▼
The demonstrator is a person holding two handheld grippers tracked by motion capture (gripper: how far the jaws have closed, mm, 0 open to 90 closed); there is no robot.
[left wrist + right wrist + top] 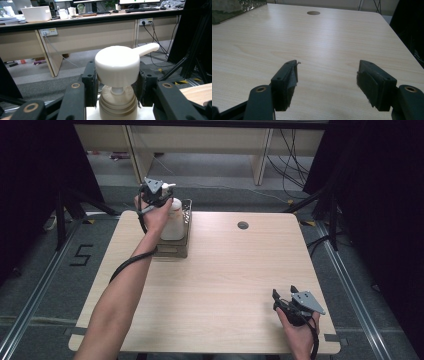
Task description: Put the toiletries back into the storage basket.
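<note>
The left gripper was clamped on the smooth, round white pump top of a white plastic bottle. Its 2 black pads pressed the top from both sides. The bottle stood in a dark, shiny tray at 11 o'clock on the pale wooden table. The right gripper rested at 5 o'clock, its 2 fuzzy black jaws wide apart over bare wood
</note>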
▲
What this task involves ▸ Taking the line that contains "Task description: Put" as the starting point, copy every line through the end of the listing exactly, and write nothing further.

Result ▸
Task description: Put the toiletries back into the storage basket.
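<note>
The left gripper was clamped on the smooth, round white pump top of a white plastic bottle. Its 2 black pads pressed the top from both sides. The bottle stood in a dark, shiny tray at 11 o'clock on the pale wooden table. The right gripper rested at 5 o'clock, its 2 fuzzy black jaws wide apart over bare wood
</note>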

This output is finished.